§ Your instructions:
The whole listing is to be printed again exactly.

"""

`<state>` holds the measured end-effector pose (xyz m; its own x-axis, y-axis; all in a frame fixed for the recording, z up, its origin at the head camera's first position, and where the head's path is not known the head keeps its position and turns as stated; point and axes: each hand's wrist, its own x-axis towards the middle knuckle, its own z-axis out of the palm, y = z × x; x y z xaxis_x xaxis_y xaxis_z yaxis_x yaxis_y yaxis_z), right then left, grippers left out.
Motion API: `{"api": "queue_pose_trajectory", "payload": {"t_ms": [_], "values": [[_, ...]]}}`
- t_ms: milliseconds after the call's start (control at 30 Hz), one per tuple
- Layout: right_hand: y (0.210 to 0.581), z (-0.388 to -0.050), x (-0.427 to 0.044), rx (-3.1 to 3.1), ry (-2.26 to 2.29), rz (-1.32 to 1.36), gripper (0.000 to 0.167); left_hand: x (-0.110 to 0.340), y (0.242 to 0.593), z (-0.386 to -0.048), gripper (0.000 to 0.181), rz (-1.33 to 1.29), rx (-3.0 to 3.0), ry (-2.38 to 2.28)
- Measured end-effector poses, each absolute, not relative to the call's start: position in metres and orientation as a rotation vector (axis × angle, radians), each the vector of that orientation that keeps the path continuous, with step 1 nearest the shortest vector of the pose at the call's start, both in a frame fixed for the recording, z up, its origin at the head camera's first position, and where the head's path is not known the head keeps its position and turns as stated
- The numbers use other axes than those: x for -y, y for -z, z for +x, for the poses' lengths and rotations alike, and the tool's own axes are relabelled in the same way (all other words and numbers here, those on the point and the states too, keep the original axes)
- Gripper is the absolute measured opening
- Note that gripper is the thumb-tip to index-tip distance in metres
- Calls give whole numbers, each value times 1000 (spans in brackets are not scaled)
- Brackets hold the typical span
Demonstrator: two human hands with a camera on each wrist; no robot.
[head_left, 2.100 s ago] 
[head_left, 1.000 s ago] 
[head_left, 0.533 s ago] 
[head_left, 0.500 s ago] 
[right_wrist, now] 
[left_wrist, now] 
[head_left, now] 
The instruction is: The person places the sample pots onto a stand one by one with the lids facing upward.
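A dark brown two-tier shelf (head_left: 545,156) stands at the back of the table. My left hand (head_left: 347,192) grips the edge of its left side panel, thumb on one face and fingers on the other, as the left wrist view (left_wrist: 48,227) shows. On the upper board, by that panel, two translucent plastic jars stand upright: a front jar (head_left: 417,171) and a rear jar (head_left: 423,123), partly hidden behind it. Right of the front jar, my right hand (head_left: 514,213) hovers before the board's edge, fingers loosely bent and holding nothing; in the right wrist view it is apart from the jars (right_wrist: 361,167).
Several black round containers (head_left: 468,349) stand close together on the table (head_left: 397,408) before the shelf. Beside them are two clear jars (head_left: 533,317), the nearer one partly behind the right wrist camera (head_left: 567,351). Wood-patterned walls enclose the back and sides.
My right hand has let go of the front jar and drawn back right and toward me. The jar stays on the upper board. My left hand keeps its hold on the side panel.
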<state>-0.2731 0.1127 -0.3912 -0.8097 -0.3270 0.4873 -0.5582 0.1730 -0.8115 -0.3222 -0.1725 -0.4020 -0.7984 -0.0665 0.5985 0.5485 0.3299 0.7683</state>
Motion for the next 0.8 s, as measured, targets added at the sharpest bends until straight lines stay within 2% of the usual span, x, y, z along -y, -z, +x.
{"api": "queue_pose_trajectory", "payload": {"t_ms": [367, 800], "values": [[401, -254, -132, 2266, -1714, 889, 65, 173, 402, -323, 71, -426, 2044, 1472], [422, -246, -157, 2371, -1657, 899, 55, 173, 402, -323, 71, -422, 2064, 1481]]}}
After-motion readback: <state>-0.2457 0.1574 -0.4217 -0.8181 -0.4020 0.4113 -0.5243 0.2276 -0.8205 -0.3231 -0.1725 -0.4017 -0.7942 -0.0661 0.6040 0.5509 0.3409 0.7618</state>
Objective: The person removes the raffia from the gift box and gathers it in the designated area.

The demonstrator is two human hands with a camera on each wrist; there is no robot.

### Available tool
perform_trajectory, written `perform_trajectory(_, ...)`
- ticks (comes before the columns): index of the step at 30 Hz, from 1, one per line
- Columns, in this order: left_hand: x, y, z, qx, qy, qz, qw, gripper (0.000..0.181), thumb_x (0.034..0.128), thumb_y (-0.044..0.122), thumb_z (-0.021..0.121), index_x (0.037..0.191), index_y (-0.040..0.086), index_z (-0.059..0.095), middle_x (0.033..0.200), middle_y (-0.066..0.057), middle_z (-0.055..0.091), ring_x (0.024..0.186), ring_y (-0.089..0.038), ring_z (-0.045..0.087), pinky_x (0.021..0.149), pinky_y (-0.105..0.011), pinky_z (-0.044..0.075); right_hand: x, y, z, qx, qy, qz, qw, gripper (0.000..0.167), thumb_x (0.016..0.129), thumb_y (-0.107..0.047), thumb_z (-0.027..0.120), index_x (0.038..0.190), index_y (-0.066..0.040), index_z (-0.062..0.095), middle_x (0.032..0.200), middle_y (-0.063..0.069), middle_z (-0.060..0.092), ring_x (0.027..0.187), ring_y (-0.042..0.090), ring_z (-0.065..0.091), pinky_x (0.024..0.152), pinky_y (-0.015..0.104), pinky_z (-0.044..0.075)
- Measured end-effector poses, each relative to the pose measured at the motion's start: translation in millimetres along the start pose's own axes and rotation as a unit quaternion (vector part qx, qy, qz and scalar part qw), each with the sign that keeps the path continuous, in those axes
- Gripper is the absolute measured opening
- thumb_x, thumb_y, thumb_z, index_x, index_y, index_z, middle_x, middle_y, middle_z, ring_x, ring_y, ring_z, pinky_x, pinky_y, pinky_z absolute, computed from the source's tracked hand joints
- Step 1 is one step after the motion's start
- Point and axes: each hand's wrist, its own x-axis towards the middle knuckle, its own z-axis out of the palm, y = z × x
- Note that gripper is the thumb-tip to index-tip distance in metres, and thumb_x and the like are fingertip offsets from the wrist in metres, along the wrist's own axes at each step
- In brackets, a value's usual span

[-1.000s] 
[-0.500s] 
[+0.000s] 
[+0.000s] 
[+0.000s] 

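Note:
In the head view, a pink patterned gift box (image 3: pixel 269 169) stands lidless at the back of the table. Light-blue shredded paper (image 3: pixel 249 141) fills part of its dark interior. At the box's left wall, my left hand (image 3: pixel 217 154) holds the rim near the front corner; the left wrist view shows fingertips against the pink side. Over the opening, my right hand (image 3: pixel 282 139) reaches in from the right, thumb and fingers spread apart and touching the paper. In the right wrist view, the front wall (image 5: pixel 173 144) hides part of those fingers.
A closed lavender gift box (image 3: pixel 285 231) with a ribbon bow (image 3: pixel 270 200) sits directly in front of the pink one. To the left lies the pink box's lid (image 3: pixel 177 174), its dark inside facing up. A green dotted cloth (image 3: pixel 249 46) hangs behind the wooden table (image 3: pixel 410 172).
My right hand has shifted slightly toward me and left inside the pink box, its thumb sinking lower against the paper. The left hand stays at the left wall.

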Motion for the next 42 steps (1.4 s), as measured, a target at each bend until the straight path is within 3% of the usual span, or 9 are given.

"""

§ Result of the task:
`<state>` holds the measured end-effector pose (xyz m; its own x-axis, y-axis; all in a frame fixed for the recording, z up, its origin at the head camera's first position, and where the head's path is not known the head keeps its position and turns as stated; point and axes: each hand's wrist, its own x-axis towards the middle knuckle, its own z-axis out of the palm, y = z × x; x y z xaxis_x xaxis_y xaxis_z yaxis_x yaxis_y yaxis_z), right then left, grippers left out.
Motion API: `{"api": "queue_pose_trajectory", "payload": {"t_ms": [_], "values": [[_, ...]]}}`
- t_ms: milliseconds after the call's start (control at 30 Hz), one per tuple
- Layout: right_hand: y (0.210 to 0.581), z (-0.388 to -0.050), x (-0.427 to 0.044), rx (-3.1 to 3.1), ry (-2.26 to 2.29), rz (-1.32 to 1.36), gripper (0.000 to 0.167); left_hand: x (-0.110 to 0.340), y (0.242 to 0.593), z (-0.386 to -0.048), gripper (0.000 to 0.181), rz (-1.33 to 1.29), rx (-3.0 to 3.0), ry (-2.38 to 2.28)
- Measured end-effector poses, each absolute, not relative to the call's start: position in metres and orientation as a rotation vector (axis × angle, radians), each the vector of that orientation that keeps the path continuous, with step 1 nearest the shortest vector of the pose at the call's start, both in a frame fixed for the recording, z up, its origin at the head camera's first position, and where the head's path is not known the head keeps its position and turns as stated
- The numbers use other axes than those: x for -y, y for -z, z for +x, for the poses' lengths and rotations alike, and the tool's own axes are relabelled in the same way (all other words and numbers here, those on the point and the states too, keep the original axes)
- Gripper is the absolute measured opening
- Note that gripper is the thumb-tip to index-tip distance in metres
- Calls give whole numbers, each value times 1000 (spans in brackets are not scaled)
- Brackets hold the typical span
Demonstrator: two human hands with a camera on each wrist; no robot.
[head_left, 2.100 s ago] 
[head_left, 1.000 s ago] 
[head_left, 0.533 s ago] 
[head_left, 0.500 s ago] 
[right_wrist, now] 
[left_wrist, now] 
[head_left, now] 
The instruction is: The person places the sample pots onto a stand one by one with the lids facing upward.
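A dark brown two-tier shelf (head_left: 545,156) stands at the back of the table. My left hand (head_left: 347,192) grips the edge of its left side panel, thumb on one face and fingers on the other, as the left wrist view (left_wrist: 48,227) shows. On the upper board, by that panel, two translucent plastic jars stand upright: a front jar (head_left: 417,171) and a rear jar (head_left: 423,123), partly hidden behind it. Right of the front jar, my right hand (head_left: 514,213) hovers before the board's edge, fingers loosely bent and holding nothing; in the right wrist view it is apart from the jars (right_wrist: 361,167).
Several black round containers (head_left: 468,349) stand close together on the table (head_left: 397,408) before the shelf. Beside them are two clear jars (head_left: 533,317), the nearer one partly behind the right wrist camera (head_left: 567,351). Wood-patterned walls enclose the back and sides.
My right hand has let go of the front jar and drawn back right and toward me. The jar stays on the upper board. My left hand keeps its hold on the side panel.
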<state>-0.2731 0.1127 -0.3912 -0.8097 -0.3270 0.4873 -0.5582 0.1730 -0.8115 -0.3222 -0.1725 -0.4020 -0.7984 -0.0665 0.5985 0.5485 0.3299 0.7683</state>
Motion for the next 0.8 s, as measured, targets added at the sharpest bends until straight lines stay within 2% of the usual span, x, y, z along -y, -z, +x.
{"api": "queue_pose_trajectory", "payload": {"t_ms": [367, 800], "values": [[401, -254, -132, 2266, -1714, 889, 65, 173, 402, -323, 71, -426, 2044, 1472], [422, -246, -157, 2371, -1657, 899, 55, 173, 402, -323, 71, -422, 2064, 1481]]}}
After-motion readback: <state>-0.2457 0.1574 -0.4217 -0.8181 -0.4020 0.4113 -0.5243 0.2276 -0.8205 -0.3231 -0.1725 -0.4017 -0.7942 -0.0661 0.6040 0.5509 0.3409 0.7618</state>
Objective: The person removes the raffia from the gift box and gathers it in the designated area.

The demonstrator is two human hands with a camera on each wrist; there is no robot.

### Available tool
perform_trajectory, written `perform_trajectory(_, ...)`
- ticks (comes before the columns): index of the step at 30 Hz, from 1, one per line
- Columns, in this order: left_hand: x, y, z, qx, qy, qz, qw, gripper (0.000..0.181), thumb_x (0.034..0.128), thumb_y (-0.044..0.122), thumb_z (-0.021..0.121), index_x (0.037..0.191), index_y (-0.040..0.086), index_z (-0.059..0.095), middle_x (0.033..0.200), middle_y (-0.066..0.057), middle_z (-0.055..0.091), ring_x (0.024..0.186), ring_y (-0.089..0.038), ring_z (-0.045..0.087), pinky_x (0.021..0.149), pinky_y (-0.105..0.011), pinky_z (-0.044..0.075); right_hand: x, y, z, qx, qy, qz, qw, gripper (0.000..0.167), thumb_x (0.016..0.129), thumb_y (-0.107..0.047), thumb_z (-0.027..0.120), index_x (0.038..0.190), index_y (-0.066..0.040), index_z (-0.062..0.095), middle_x (0.032..0.200), middle_y (-0.063..0.069), middle_z (-0.060..0.092), ring_x (0.027..0.187), ring_y (-0.042..0.090), ring_z (-0.065..0.091), pinky_x (0.024..0.152), pinky_y (-0.015..0.104), pinky_z (-0.044..0.075)
- Measured end-effector poses, each relative to the pose measured at the motion's start: translation in millimetres along the start pose's own axes and rotation as a unit quaternion (vector part qx, qy, qz and scalar part qw), each with the sign that keeps the path continuous, in those axes
- Gripper is the absolute measured opening
- thumb_x, thumb_y, thumb_z, index_x, index_y, index_z, middle_x, middle_y, middle_z, ring_x, ring_y, ring_z, pinky_x, pinky_y, pinky_z absolute, computed from the source's tracked hand joints
- Step 1 is one step after the motion's start
- Point and axes: each hand's wrist, its own x-axis towards the middle knuckle, its own z-axis out of the palm, y = z × x
- Note that gripper is the thumb-tip to index-tip distance in metres, and thumb_x and the like are fingertip offsets from the wrist in metres, along the wrist's own axes at each step
- In brackets, a value's usual span

[-1.000s] 
[-0.500s] 
[+0.000s] 
[+0.000s] 
[+0.000s] 

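Note:
In the head view, a pink patterned gift box (image 3: pixel 269 169) stands lidless at the back of the table. Light-blue shredded paper (image 3: pixel 249 141) fills part of its dark interior. At the box's left wall, my left hand (image 3: pixel 217 154) holds the rim near the front corner; the left wrist view shows fingertips against the pink side. Over the opening, my right hand (image 3: pixel 282 139) reaches in from the right, thumb and fingers spread apart and touching the paper. In the right wrist view, the front wall (image 5: pixel 173 144) hides part of those fingers.
A closed lavender gift box (image 3: pixel 285 231) with a ribbon bow (image 3: pixel 270 200) sits directly in front of the pink one. To the left lies the pink box's lid (image 3: pixel 177 174), its dark inside facing up. A green dotted cloth (image 3: pixel 249 46) hangs behind the wooden table (image 3: pixel 410 172).
My right hand has shifted slightly toward me and left inside the pink box, its thumb sinking lower against the paper. The left hand stays at the left wall.
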
Motion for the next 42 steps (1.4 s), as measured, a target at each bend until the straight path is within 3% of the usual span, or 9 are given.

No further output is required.